DonnyGoines DonnyGoines

I FORGE MY OWN: Donny Goines, Presented By Lexus

When speaking about the future, one really doesn't expect it to talk back, but that's what happens when you encounter a few of Hip-Hop's shining stars of tomorrow. Donny Goines, Gilbere Forte and Kid Daytona all possess the skills to take their talent to the top of the world, but to get there they must forge their own lane with creativity, passion and drive. Feel the force of their words, then experience the magic of their music, as these guys are ready for the road to success.
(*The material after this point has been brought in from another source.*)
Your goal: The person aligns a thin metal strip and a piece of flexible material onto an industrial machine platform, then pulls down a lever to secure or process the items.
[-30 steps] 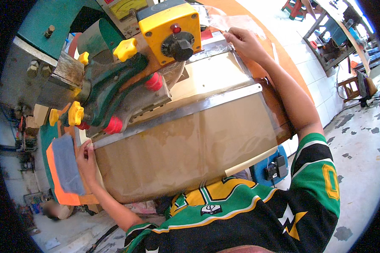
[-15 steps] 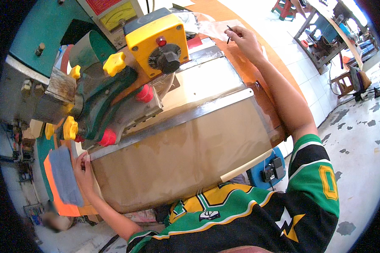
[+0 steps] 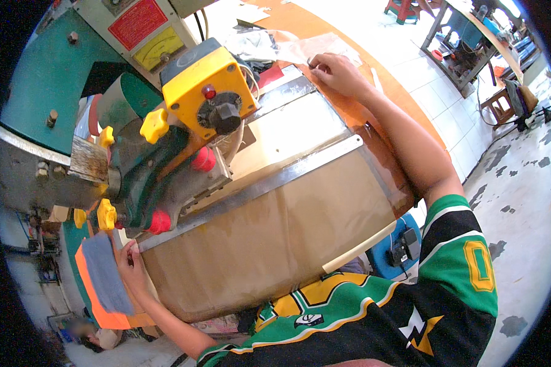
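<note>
A brown translucent sheet (image 3: 275,238) lies before me under a long metal bar (image 3: 269,177). At its left edge my left hand (image 3: 131,266) is closed, its fingertips pressed together beside the bar's left end; what they pinch, if anything, is too small to make out. My right hand (image 3: 338,74) reaches far across the orange tabletop, beside the far end of a flat metal strip (image 3: 288,95). Its thumb and fingers are closed in a pinch with a small dark bit at their tips, apparently the thin dark stick seen earlier, now mostly hidden.
A machine with a yellow control box (image 3: 208,92), a black dial and yellow knobs (image 3: 155,125) stands over the sheet's left. A grey pad on an orange sheet (image 3: 107,275) lies left of my left hand. Clear plastic (image 3: 324,46) lies past my right hand; a blue stool (image 3: 398,244) stands right.
My right hand has moved left and nearer, down toward the tabletop, and the stick hardly shows. My left hand stays at the sheet's left edge. The whole view has shifted slightly.
</note>
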Motion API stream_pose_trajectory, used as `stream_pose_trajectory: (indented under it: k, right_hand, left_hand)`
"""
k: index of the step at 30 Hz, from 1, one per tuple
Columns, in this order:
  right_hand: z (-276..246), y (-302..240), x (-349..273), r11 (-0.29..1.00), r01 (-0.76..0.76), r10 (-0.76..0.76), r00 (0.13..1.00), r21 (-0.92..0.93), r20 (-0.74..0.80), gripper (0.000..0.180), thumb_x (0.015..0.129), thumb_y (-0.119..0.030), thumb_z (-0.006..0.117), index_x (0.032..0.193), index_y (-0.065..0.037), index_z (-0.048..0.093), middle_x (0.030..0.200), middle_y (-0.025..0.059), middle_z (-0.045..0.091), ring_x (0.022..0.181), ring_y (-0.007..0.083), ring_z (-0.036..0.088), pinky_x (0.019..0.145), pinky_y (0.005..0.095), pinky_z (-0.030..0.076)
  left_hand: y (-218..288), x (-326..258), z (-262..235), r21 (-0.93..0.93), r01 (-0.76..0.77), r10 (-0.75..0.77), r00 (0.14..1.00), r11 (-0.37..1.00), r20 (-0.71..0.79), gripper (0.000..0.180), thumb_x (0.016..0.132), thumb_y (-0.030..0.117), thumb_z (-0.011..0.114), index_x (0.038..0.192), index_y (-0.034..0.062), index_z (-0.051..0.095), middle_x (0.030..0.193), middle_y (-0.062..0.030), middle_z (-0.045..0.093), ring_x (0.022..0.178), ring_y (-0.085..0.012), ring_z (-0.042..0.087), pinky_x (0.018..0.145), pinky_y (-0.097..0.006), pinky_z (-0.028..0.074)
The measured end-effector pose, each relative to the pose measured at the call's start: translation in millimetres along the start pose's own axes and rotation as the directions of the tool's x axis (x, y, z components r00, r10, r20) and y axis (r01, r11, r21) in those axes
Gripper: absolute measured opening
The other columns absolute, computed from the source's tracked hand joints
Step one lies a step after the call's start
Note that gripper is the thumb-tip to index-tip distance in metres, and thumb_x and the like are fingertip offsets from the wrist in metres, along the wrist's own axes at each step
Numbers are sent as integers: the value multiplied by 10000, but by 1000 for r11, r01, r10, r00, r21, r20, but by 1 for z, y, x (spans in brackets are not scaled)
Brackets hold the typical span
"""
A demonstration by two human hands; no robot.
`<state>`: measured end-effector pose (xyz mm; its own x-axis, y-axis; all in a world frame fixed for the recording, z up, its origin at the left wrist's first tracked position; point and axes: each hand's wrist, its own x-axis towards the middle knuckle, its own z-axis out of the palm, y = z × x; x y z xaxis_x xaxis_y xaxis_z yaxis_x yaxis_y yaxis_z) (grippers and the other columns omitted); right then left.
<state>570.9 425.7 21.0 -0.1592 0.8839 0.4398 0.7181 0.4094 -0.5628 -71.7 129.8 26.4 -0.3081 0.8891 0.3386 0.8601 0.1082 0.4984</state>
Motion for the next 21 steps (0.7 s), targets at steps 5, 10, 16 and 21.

Here, Donny Goines breaks down exactly what helps him forge his own lane.

 


 

What makes you forge your own lane?

My personal motto is, “If you don’t know my name, I ain’t working hard enough.” Many people don’t understand that it’s a lot of hard work and diligence in this field because it’s not something that you get instant gratification from. So really what separates me from a lot of people honestly, is my hustle. I’m the kind of person that doesn’t rely on just one thing. I have many different outlets to put out my music, my brand; I just really encompass a lot of the things that I had to learn in this business, such as marketing. Artist factoring aside, 'cause we all rap, so what really separates you from that? I have a great marketing mind, that’s something I had to learn first hand, I actually had to learn that I have a great passion for it. I’m really hands on with my marketing and my campaigns. A lot of times when you see a Donny Goines initiative be it a video or song, or campaign surrounded by something usually 9 times out of 10 that’s my thought process or my ideas and kind of going back to my team fine tuning it. I think my hustle outshines most.

What drives you to greatness?

My drive is making a mark in the sense of, “What do I want out of this?” It might sound crazy to some but money is not my primary goal, neither is fame. I can do with out the fame; I don’t really care for fame. I’m more so focused on making a legacy and what drives that is my knowledge of people before me. Not just rappers, you look at people like Confucius, Socrates, Nasdradamus, more philosophy, where I’m at I just want to translate it to the hood in my own way. I can’t sit with them and speak in some vast languages or whatever. I can relate to them in a language they can understand which is music. For me it’s just growth of the generation behind me.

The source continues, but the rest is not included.